En finale, on offre une ribambelle de gâteaux et tartes à la française, mais nous leur préférons les gelati – sorbet au chocolat remarquable, érable, pistache, praline – faits sur place, avec soin. Comptez 60 $ à deux, avec les taxes et le service.
DIÈSE: La simplicité, le manque total de prétention.
BÉMOL: Un style de cuisine un tout petit peu brouillon tout de même.
Piano, Piano
2534, rue Beaubien Est
727-7732
Rapport d’un inspecteur du Guide Restos 2003
Jetés dehors parce qu’on n’a pas mangé toute notre soupe! C’est le sort que nous ont réservé jeudi dernier les propriétaires du peu recommandable Spirite Restaurant and Lounge.
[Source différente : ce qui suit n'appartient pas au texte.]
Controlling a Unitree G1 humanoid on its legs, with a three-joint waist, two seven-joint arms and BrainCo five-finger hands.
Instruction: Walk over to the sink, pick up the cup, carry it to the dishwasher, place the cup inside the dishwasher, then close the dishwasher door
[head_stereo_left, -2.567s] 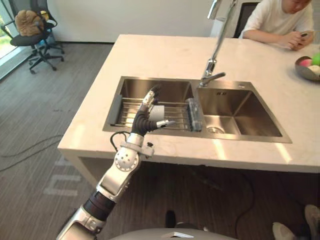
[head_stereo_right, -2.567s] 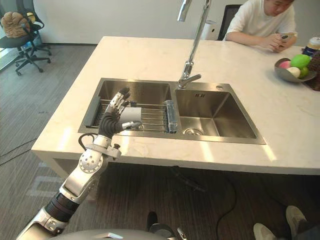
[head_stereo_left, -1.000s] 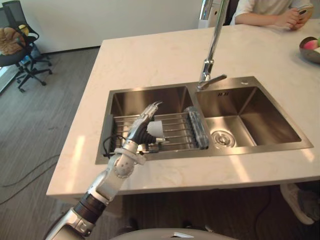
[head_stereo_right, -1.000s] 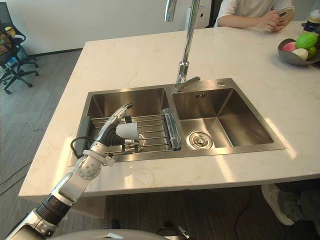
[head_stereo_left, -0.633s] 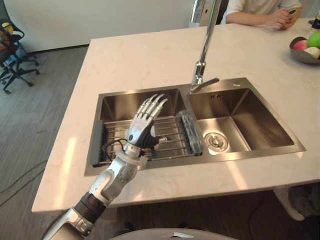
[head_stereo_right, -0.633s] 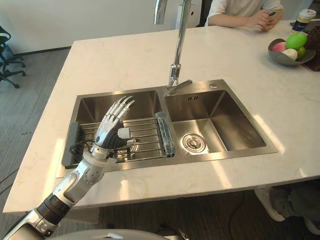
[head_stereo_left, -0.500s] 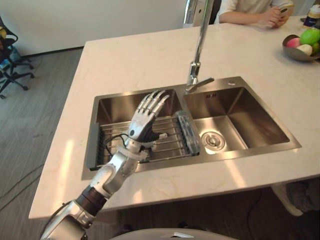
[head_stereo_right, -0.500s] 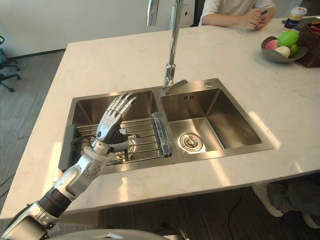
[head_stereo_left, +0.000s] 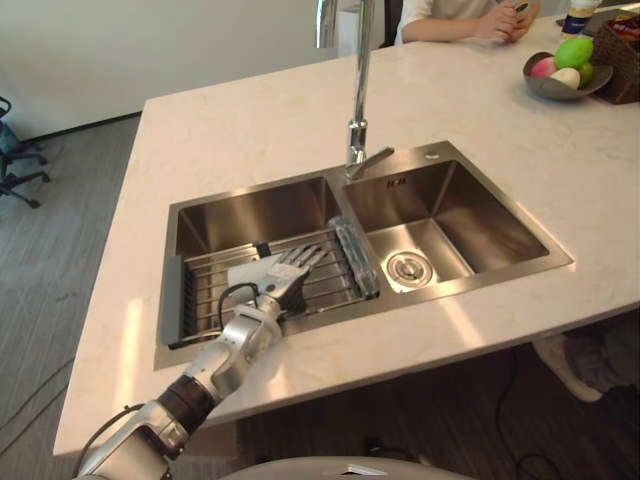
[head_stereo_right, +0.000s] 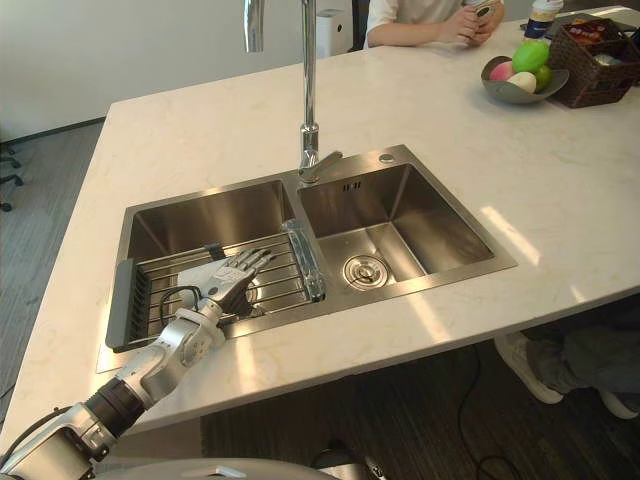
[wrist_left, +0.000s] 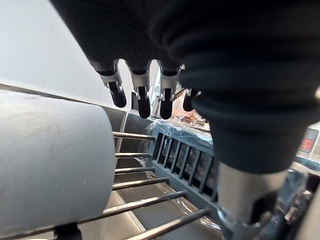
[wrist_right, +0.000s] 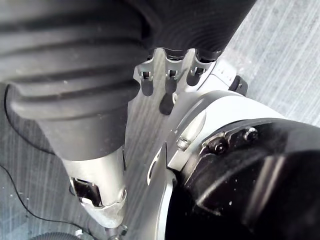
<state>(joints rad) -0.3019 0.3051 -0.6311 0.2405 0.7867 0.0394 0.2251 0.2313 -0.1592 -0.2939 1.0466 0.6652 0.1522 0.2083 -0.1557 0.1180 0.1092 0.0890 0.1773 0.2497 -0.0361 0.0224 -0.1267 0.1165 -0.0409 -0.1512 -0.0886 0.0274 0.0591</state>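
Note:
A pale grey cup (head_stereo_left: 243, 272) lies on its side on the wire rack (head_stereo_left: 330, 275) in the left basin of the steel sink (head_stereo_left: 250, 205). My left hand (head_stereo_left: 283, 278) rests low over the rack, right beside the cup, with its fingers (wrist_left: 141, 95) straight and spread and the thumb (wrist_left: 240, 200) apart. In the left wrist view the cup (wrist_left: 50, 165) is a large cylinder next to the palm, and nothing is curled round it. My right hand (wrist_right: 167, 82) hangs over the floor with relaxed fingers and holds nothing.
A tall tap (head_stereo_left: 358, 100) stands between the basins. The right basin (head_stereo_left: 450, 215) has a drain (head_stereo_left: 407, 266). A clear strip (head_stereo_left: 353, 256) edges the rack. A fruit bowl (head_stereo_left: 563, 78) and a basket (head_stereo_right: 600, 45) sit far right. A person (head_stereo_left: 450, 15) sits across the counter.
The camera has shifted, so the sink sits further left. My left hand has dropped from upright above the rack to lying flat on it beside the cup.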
D’entrée de jeu, le «concept» de l’établissement, basé sur une liste de «règlements», nous a laissés sans voix. Au Spirite, nous a longuement expliqué le serveur, il n’y a qu’un seul menu (soupe, plat principal et dessert). Ce menu, il faut le bouffer jusqu’à la dernière miette, faute de quoi on est «pénalisé». Vous ne mangez pas votre soupe et votre pain au complet? Deux dollars d’amende au profit d’une oeuvre charitable (on ne précise pas laquelle). Vous ne terminez pas le plat principal? Pas de dessert! Et si par malheur, vous êtes incapable d’ingurgiter tout votre repas, on vous bannit à vie du restaurant!!!
Le pire, c’est qu’au Spirite, on n’entend pas à rire avec les «règlements».
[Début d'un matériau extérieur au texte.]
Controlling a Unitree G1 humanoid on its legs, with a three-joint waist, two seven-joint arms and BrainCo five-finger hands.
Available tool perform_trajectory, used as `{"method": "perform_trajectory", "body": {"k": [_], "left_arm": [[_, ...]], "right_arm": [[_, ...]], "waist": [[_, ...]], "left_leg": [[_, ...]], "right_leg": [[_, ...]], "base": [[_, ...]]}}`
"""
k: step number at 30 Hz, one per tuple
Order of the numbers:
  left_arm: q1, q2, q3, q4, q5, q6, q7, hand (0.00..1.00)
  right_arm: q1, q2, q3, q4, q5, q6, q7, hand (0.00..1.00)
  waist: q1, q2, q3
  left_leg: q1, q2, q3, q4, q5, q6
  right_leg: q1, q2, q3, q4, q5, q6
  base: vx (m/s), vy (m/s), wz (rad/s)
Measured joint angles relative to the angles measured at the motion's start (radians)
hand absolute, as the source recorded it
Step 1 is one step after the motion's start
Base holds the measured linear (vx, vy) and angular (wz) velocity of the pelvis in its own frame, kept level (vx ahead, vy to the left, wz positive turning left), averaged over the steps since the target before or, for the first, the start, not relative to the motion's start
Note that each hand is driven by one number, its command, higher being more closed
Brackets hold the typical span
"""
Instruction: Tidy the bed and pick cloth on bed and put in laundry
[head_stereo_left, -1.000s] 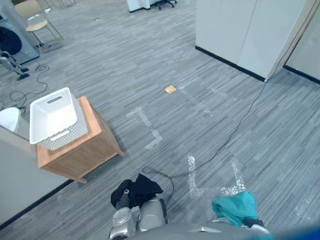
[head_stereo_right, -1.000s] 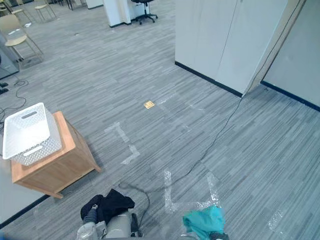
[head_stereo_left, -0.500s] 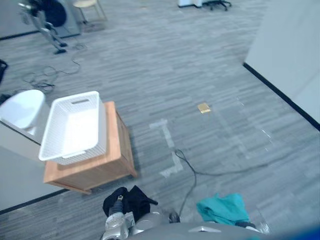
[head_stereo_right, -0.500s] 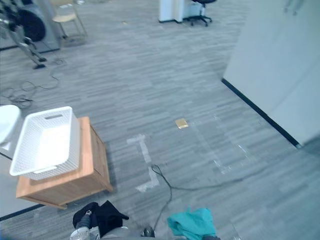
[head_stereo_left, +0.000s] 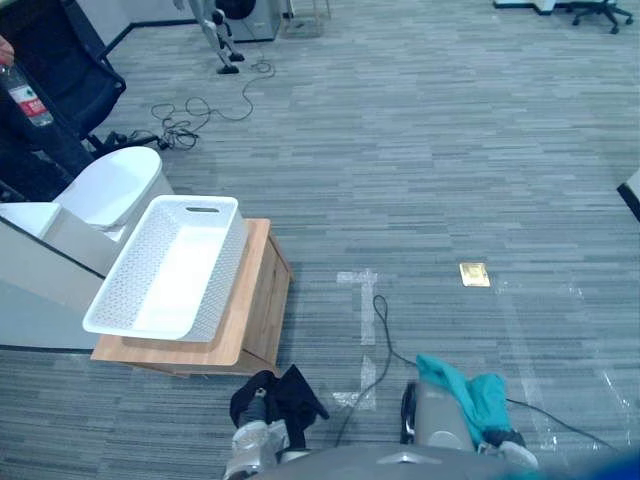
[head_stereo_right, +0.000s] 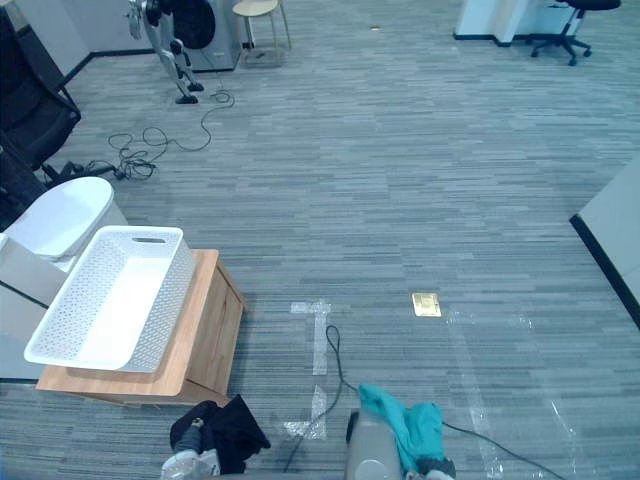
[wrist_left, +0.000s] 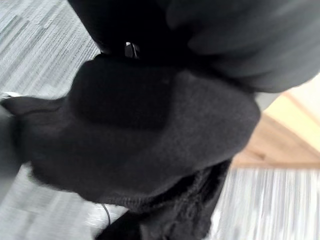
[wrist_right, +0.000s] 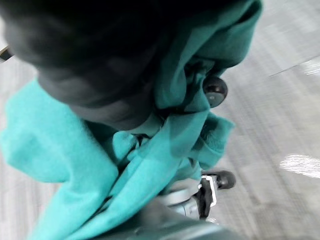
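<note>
A black cloth (head_stereo_left: 285, 398) hangs bunched from my left hand (head_stereo_left: 250, 442) at the bottom of the left eye view, and it covers the fingers in the left wrist view (wrist_left: 150, 135). My right hand (wrist_right: 187, 197) is shut on a teal cloth (head_stereo_left: 472, 395), whose folds drape over the fingers (wrist_right: 215, 90). A white perforated laundry basket (head_stereo_left: 215, 270) stands empty on a low wooden cabinet (head_stereo_left: 262, 305), ahead and to the left of both hands.
A white rounded object (head_stereo_left: 112, 188) and a pale grey edge (head_stereo_left: 40, 275) lie left of the cabinet. A person with a bottle (head_stereo_left: 25, 95) is at the top left. Loose cables (head_stereo_left: 200, 105), tape marks (head_stereo_left: 362, 300) and a gold floor plate (head_stereo_left: 474, 274) mark the carpet.
The camera has swung, so the whole picture has shifted: basket and cabinet now sit nearer and more central, and the white wall has left the view. Both cloths stay in my hands.
</note>
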Motion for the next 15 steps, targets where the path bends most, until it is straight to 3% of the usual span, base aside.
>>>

Ma compagne a d’abord refusé de prendre une soupe. «Désolé, madame, mais la soupe est obligatoire.» Puis elle a refusé de la terminer et proposé de payer l’amende. Nouveau refus. «Donnez-la à votre chum, y a l’air d’aimer ça…»
Devant l’impasse, le serveur a fait appel à l’artillerie lourde: Monsieur Spirite lui-même, le maître d’hôtel. L’air irascible, il a enligné ma blonde à six pouces du visage et gueulé: «Hé toué, ma fille, tu l’aimes pas ta soupe? Pis t’as pas compris le règlement quand té rentrée? Ici, on mange sa soupe, c’t’un restaurant-concept!»
Mauvais goût? Impolitesse crasse? Misogynie? Sûrement un peu des trois. Et c’est la raison pour laquelle le Guide Restos Voir accorde au Spirite Restaurant and Lounge (1201, rue Ontario Est) la note exceptionnelle, inédite et bien méritée de triple zéro pour l’ensemble de son oeuvre.